Where a line holds the word "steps", copy it from the records.

(Records contained in a dataset)
* * *

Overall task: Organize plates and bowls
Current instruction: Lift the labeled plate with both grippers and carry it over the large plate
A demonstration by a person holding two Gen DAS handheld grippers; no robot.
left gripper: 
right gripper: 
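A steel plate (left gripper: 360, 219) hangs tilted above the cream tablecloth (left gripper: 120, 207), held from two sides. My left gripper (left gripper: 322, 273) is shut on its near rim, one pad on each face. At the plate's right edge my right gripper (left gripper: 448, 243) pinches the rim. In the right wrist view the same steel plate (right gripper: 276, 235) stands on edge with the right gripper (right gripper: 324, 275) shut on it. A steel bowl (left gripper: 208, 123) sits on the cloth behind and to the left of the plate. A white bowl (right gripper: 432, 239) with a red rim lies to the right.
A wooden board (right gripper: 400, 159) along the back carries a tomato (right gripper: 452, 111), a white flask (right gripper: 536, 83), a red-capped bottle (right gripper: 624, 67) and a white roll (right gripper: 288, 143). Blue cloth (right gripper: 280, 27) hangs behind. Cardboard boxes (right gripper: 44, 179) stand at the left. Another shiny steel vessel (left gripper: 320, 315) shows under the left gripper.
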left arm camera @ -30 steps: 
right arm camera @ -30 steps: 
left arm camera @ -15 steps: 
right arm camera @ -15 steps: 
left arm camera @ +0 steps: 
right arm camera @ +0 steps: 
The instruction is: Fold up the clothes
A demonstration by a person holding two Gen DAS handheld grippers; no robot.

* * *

Output ->
left arm camera @ -30 steps: 
right arm camera @ -30 steps: 
left arm camera @ -15 steps: 
right arm camera @ -15 steps: 
left arm camera @ +0 steps: 
right arm camera @ +0 steps: 

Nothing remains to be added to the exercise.